Doncaster Mayor Peter Davies

Mayor who cut funding for Pride praises Taliban


Peter Davies, the mayor of Doncaster, whose controversial policies include banning the word 'diversity' from council papers and cutting funding for the town's annual Pride event and Black History Month, has spoken of his admiration for the Taliban's "ordered system of family life".
 
The English Democrat, who was elected to the post in June, said that social policies which disregarded the importance of the traditional family had "created mayhem" in
Britain, and that the Taliban's rule did have some advantages.
 
"We in this country have created mayhem through lax social policies of disregard for marriage and the family and we have created mayhem in society," he said, adding:
 
 

"The one thing to be said about the Taliban is that they do have an ordered system of some sort and that they don't have hundreds of cases of children under threat of abuse from violent parents, as we have in Doncaster."
 
The former teacher, who has made it his personal mission to rid
Doncaster
of social correctness, cut funding for Doncaster Pride, saying: "I don't think councils should be spending money on them parading through town advertising their sexuality."  

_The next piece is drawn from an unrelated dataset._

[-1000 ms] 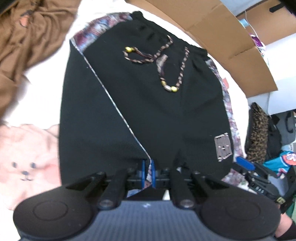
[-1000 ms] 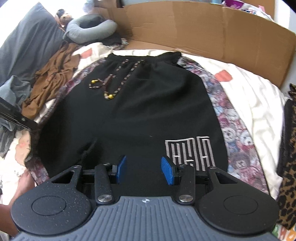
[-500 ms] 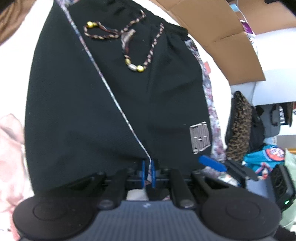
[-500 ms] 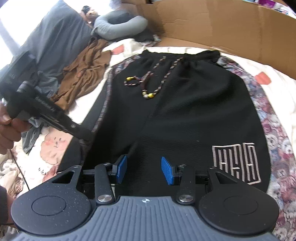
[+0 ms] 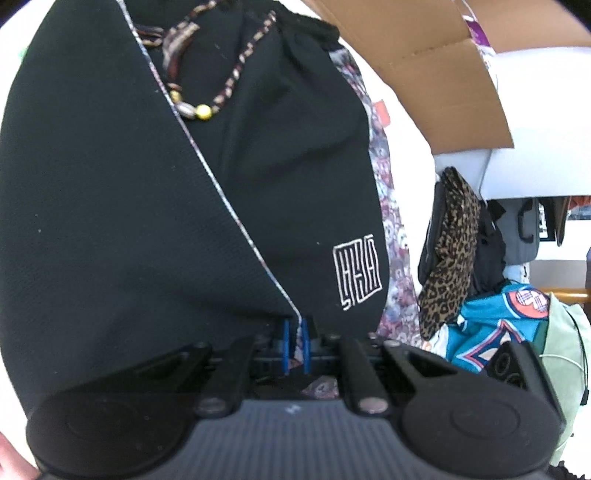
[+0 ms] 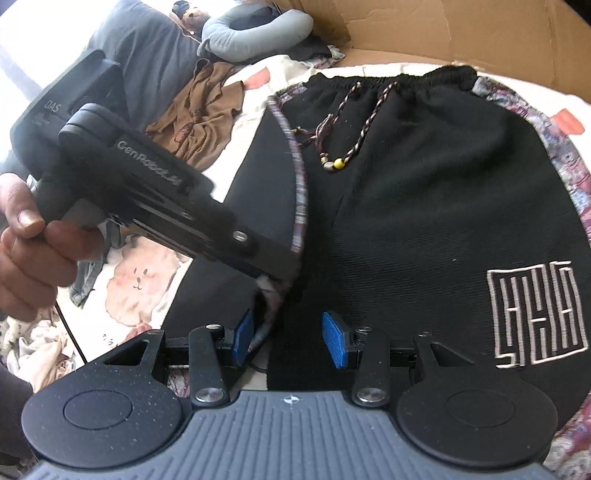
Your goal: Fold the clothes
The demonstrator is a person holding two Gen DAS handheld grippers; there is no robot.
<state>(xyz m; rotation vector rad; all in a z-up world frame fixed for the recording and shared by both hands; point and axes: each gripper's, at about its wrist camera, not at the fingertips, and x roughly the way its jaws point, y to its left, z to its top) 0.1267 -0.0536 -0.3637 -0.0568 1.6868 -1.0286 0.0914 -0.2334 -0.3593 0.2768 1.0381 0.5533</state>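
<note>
Two grippers work over our black shorts [image 6: 443, 206], which lie flat on the white bedding [image 6: 258, 79] with the waistband toward the cardboard box [image 6: 443, 33]. Our left gripper [image 5: 294, 345] has its blue fingers [image 5: 285, 347] nearly together, clamped on the patterned side trim [image 6: 297, 192] of one leg, and that leg lies folded across the shorts. Our right gripper [image 6: 291, 341] hovers at the hem with its fingers apart and nothing pinched between them. Just beside the fold rests the beaded drawstring [image 6: 334, 162]. Whether the box holds anything, we cannot tell. Beyond the shorts' left edge lies a brown garment [image 6: 207, 107].
</note>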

He was later forced to back down after admitting in a radio interview that he had no idea how much revenue the event created for the area.
 
He later defended his remarks, insisting they were merely "hyperbole" to make a point about the way the welfare system failed to support the family, and said that he "detested" the Taliban, but added: 
"The point I was making was that even a regime as hideous as the Taliban at least appears to have some sort of decent family affairs. In fact probably... they have an ordered society."